I had offered to do this, in fact, had already started scanning and retouching photos that morning when my mother told me to stop, it wasn't my place, and why couldn't I just be helpful?

Hours later, my cousin asked if she could do anything, and my mother asked her to do this. In fact, Kate said later at her home when we were making them that she would rather be doing anything else, this was an awful task, etc. Between every emotion and frustration I had at that point, I had too much to drink and J had to come get me.


I know that I sound like a  teenage girl with this. I know I sound like one whenever I talk about my mother and I can hear her telling me to "Stop being so dramatic." I told J yesterday that I'm glad for several reasons we have lived her this year, and one of those reasons is to see the real dynamic between my mother and myself.

Maybe I am being dramatic, I don't know. I'm too close to the situation right now. Maybe in a year, or whenever we move out, it won't seem such a big deal.
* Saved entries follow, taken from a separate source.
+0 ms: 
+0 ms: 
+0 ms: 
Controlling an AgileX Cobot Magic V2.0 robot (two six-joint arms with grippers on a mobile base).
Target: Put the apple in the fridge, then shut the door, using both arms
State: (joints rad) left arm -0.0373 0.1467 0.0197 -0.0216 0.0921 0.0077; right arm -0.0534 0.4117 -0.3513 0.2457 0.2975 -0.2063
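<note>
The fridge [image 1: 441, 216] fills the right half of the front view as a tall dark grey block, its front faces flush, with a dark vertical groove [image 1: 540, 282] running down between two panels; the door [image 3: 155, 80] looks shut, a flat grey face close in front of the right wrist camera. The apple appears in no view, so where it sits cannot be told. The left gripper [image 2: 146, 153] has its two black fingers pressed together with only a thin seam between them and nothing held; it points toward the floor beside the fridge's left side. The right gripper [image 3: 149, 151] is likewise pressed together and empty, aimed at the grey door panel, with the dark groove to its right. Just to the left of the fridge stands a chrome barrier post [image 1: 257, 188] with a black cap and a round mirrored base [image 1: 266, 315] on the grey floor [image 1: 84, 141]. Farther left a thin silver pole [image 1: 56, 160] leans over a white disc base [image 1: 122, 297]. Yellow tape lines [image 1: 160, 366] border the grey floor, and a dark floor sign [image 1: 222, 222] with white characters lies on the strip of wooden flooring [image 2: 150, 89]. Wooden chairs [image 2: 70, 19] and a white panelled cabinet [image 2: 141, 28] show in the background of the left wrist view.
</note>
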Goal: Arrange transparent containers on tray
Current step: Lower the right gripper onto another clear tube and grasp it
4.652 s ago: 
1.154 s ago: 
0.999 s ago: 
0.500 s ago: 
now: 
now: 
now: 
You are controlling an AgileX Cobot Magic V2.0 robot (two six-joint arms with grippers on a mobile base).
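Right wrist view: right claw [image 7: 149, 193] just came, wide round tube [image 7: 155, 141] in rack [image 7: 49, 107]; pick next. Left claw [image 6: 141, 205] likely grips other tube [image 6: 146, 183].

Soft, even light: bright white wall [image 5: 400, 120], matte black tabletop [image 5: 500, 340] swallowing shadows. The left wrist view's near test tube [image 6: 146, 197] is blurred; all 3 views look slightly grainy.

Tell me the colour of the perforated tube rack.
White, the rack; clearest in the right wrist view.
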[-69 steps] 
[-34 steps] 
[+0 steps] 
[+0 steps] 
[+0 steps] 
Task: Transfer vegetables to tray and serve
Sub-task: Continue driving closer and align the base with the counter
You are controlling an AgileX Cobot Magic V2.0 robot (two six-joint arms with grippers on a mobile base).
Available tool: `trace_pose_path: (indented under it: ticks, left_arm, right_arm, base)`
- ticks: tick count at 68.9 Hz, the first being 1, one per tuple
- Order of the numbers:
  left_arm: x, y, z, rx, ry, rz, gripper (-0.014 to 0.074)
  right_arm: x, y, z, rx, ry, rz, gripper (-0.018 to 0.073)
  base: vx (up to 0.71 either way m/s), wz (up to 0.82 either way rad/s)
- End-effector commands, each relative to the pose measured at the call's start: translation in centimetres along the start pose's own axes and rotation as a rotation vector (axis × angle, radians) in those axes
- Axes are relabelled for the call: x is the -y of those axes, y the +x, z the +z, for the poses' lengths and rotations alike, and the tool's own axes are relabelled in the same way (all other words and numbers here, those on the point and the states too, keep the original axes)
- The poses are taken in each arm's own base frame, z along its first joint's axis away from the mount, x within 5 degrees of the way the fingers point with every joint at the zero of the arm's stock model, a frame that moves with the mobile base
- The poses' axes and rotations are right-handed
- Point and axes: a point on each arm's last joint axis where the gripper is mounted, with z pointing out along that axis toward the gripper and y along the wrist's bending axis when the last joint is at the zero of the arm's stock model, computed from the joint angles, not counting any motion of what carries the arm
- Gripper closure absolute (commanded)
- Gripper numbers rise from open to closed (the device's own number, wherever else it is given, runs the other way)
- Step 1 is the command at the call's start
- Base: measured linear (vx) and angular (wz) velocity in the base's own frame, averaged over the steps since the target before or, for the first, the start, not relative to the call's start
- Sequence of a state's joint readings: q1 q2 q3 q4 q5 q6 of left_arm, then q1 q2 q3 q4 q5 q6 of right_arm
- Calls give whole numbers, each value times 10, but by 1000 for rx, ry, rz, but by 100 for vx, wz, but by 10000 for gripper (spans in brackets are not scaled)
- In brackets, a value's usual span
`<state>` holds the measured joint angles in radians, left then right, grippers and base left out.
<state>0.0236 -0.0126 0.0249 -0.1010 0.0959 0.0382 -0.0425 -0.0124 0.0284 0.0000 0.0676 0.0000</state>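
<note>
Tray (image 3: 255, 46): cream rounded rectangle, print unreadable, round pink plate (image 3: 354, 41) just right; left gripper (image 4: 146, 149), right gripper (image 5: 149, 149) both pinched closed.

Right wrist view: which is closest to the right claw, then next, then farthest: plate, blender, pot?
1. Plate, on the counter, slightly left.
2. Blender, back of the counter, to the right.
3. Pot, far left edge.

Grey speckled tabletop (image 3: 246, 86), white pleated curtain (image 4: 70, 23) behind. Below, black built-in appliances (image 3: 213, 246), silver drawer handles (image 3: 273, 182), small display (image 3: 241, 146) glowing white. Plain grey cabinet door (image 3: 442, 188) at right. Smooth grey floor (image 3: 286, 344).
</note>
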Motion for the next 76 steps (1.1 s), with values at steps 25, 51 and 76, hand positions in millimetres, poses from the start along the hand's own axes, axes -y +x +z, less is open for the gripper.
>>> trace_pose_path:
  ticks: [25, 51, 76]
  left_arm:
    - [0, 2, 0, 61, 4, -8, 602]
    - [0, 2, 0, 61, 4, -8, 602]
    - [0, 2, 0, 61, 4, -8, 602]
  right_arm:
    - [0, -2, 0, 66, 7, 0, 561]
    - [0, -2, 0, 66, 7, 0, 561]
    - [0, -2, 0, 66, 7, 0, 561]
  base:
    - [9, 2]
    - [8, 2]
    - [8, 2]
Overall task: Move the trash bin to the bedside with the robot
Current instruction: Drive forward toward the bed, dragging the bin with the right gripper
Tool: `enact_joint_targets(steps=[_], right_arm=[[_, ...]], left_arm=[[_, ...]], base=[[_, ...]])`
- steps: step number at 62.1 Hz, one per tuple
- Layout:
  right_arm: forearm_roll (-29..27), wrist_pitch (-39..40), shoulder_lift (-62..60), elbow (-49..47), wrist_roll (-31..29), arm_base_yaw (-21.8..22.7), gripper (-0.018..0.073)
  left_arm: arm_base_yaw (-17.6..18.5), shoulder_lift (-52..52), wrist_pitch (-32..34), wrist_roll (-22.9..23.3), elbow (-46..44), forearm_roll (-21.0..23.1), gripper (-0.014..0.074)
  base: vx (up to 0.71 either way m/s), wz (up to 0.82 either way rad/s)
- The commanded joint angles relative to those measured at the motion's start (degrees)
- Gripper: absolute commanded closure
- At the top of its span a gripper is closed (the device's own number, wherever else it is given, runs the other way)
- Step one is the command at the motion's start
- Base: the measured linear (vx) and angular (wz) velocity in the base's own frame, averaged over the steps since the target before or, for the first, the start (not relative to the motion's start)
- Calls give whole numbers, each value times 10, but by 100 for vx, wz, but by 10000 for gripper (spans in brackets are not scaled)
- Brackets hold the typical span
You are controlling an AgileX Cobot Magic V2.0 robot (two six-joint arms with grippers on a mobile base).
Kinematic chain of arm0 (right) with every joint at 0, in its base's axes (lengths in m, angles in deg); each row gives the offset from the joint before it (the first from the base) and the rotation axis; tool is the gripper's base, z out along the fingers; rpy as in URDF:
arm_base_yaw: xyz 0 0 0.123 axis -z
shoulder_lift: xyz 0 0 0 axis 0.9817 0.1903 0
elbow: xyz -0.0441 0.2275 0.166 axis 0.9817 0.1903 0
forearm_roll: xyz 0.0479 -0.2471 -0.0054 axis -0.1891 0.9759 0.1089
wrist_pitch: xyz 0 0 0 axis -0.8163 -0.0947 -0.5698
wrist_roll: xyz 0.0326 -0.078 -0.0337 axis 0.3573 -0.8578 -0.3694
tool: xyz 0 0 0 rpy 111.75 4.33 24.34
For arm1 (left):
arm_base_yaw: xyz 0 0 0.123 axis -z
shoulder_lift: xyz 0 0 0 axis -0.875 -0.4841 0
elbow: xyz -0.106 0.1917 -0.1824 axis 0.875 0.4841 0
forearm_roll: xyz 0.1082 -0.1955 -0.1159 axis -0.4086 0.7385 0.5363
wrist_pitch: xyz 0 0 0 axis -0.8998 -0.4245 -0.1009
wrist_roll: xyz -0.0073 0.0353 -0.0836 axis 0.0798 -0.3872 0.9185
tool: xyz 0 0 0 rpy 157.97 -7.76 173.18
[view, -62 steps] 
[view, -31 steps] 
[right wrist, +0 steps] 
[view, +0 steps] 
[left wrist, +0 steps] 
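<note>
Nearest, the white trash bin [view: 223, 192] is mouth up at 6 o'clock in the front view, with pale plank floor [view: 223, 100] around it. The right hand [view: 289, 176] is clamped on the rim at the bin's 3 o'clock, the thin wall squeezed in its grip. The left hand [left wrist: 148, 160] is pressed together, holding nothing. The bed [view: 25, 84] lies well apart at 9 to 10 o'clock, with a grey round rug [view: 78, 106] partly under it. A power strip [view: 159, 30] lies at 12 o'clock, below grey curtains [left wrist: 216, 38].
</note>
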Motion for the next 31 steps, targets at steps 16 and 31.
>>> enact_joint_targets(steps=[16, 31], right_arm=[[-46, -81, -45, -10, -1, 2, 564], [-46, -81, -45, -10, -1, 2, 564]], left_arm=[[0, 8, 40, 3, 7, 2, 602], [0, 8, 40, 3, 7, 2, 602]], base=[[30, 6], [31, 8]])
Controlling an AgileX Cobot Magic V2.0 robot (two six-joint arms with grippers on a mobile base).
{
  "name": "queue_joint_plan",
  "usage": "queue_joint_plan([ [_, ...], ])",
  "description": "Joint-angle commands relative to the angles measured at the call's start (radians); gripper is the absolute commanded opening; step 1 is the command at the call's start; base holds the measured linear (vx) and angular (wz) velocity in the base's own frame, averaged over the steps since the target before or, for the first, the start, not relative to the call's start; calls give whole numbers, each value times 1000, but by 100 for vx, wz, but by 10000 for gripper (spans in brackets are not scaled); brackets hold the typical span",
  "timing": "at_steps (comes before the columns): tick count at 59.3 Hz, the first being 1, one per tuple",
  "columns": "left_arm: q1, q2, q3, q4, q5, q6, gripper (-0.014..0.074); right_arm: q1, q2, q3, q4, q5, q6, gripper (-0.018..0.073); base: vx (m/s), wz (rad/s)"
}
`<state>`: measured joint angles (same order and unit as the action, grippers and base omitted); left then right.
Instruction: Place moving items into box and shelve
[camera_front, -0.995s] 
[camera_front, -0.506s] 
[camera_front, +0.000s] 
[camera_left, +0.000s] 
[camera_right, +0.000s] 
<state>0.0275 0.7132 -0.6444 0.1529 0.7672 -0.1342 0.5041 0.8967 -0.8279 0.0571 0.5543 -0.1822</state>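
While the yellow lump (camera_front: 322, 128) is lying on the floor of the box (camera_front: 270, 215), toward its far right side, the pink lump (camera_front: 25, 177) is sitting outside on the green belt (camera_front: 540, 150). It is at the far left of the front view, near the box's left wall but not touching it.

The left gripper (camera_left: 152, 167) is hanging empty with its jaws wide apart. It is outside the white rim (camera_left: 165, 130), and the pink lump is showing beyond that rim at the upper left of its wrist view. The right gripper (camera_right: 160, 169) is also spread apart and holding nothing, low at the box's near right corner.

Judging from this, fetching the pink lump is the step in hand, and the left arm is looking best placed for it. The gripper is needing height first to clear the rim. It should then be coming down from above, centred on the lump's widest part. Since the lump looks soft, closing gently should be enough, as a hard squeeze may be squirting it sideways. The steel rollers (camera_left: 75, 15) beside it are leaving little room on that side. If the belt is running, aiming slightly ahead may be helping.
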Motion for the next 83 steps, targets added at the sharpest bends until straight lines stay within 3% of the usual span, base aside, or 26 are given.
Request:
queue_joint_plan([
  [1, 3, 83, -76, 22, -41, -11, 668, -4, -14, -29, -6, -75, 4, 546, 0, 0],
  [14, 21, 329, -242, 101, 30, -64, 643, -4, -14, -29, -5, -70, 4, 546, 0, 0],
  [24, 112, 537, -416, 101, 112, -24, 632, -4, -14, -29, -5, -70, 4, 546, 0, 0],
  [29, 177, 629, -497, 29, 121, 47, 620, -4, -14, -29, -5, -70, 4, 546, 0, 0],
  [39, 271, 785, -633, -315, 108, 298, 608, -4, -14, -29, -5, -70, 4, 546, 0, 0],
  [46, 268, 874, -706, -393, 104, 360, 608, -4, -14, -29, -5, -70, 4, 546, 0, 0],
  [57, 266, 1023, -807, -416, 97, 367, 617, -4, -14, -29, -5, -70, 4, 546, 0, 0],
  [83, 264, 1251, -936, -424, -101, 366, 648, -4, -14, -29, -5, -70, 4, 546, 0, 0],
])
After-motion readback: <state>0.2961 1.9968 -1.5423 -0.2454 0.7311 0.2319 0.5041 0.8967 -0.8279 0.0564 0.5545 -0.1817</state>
But for now, my mother made it clear that I am not the daughter she wanted, or maybe she just wishes Kate was her eldest. I'm not sure how much of a difference that is yet.

She also made it clear that we are not good for one another. If we were just friends, Cosmo magazine would be telling me this is more toxic frenemy status.

I'm not sure.

What I am sure about is that we are much happier with one another and our lives when we see each other basically only on the holidays.